Theory Of LFT \LCD Display Modules

What Is The TN LFT Display Technology?

Starting off, let's take a quick look at the TN (twisted nematic) display, which is the most fundamental liquid crystal cell. As we can see, voltage can be used to either send light through the cell or block it.What is the difference between a monochrome LCD display and a LFT LCD display? A LFT display is referred to as active. Every cell, pixel, and subpixel is active if it contains one or more transistors.LFT stands for Thin Film Transistor, which refers to tiny, thin transistors that are integrated into the pixel rather than being located elsewhere, such as in a controller. For instance, the LFT display in a 55-inch TV has millions of transistors in each pixel. Since they are small and concealed, we cannot see them. If we zoom closer, however, we can see them in every pixel's corner.

The subpixels in the image above are the fundamental RGB (red, green, and blue) colors, and the black area contains the transistors and electronic circuits. All we need to know is that each subpixel has transistors and that there are pixels and pixels and subpixels.The display becomes active as a result, earning the name LFT display. The majority of LFT displays are colored, but there are also monochrome LFT displays that are active, include transistors, and are available. Typically, color filters on each subpixel contribute colors to the LFT LCD display. While RGB filters are more common, RGBW (red, green, blue, and white) LCD screens with additional subpixels without the filter (white) exist as well to increase the brightness of the display.

Going a little further, within the LFT cell, there is a component that we are familiar with from the monochrome LCD display lesson at Riverdi University.In addition to an electronic circuit, we also have a cell, liquid crystal, polarizers, an ITO (indium tin oxide) layer for the electrodes, and a cell. To maintain the pixel state when we turn the pixel on and off, the electronic circuit typically consists of one transistor and a few capacitors. The pixels in LFT modules are substantially more difficult to construct since we must additionally construct an electronic component in addition to the crystal component.

Because of this, producing LFT LCD technology is quite expensive. Knowing that the transistor is a type of switch that enables us to turn the pixel ON and OFF will come naturally to those who are knowledgeable with electronics. It can be done rapidly and is highly controlled because it is built into the pixel itself. Not only can we control the ON and OFF states of each pixel, but also all of the intermediate states.
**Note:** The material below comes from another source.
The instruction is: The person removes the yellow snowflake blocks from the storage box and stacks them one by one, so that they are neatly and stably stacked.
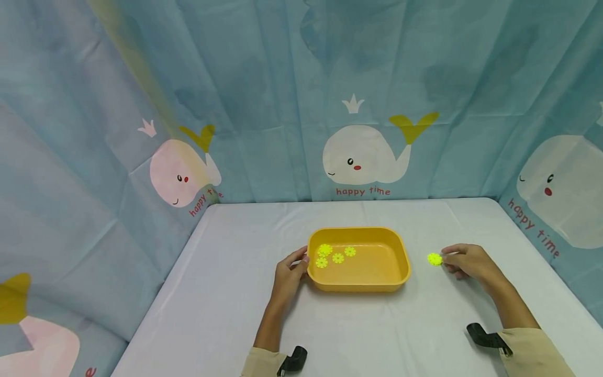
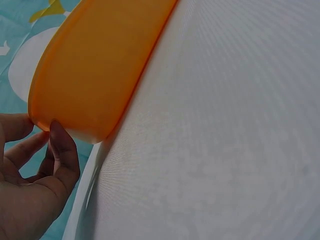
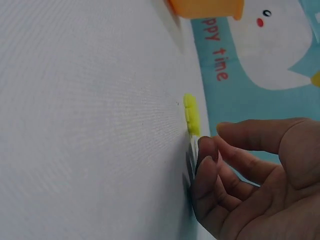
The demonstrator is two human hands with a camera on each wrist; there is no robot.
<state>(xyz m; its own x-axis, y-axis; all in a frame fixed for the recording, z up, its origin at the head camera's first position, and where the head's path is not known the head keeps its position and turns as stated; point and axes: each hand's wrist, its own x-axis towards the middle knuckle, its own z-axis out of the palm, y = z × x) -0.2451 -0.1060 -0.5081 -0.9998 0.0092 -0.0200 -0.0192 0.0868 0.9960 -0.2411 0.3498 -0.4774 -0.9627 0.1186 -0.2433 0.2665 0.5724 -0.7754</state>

The cells' lights can be turned on and off in a number of phases. The typical LFT LCD panel uses 8-bit increments for each color, giving us 256 steps of brightness for each color and each subpixel.We can, at least theoretically, display more than 16 million different colors utilizing RGB pixels on our LFT LCD screen because we have three subpixels and a 24-bit color gamut, which translates to over 16 million permutations.

What Does LFT LCD Grayscale Inversion Mean?

Grayscale inversion is an additional problem with LFT screens, particularly TN LCD displays. This only occurs on one side of the screen and alters the colors depending on the viewing angle. To begin with, we must determine the type of technology a color LFT display uses.We won't need to worry about the grayscale inversion if it is an IPS display, such as the IPS display line, because all of the viewing angles will be the same and extremely high, such as 80, 85, or 89 degrees. However, if you choose to purchase an older or more widely used form of display technology, such as a TN (twisted nematic) display, you must consider where it will be used because one viewing angle will be off. You should exercise caution because most factories identify the screen's viewing direction and confuse it with the side of the inversion of the grayscale.

We already know that TN (twisted nematic) displays experience grayscale inversion, which causes the image color to abruptly change on one viewing side of the display. You must use caution because it is tough. If we look at the table below, we can see the viewing angles. The image above shows a portion of the LCD LFT specification of a TN (twisted nematic) display that includes grayscale inversion. The maximum viewing angle at which the user can view the image is defined as 70, 70, 60, and 70 degrees.Normally, we might choose the left and right sides to be 70 degrees, followed by up and down, and if we don't understand the grayscale inversion phenomenon, we might place our user on the bottom side, which is likewise 70 degrees. The viewing angle will then resemble a six o'clock direction, hence the name "six o'clock display. But you must use caution! It is best to view this display from the 12 o'clock position since, as we can see from the specification, it was designed to be a 12 o'clock display.

The 12 o'clock position, however, offers a 60-degree lower viewing angle. Why does that matter? It implies that there won't be any grayscale inversion on this side. Going to 40, 50, 60, and even a little bit more degrees will probably still allow us to view the image clearly. Perhaps with less contrast, but the colors won't be altered. We will experience a dramatic color change if we move downward from the bottom, in the direction of the grayscale inversion at 6 o'clock, and this is something we obviously want to avoid.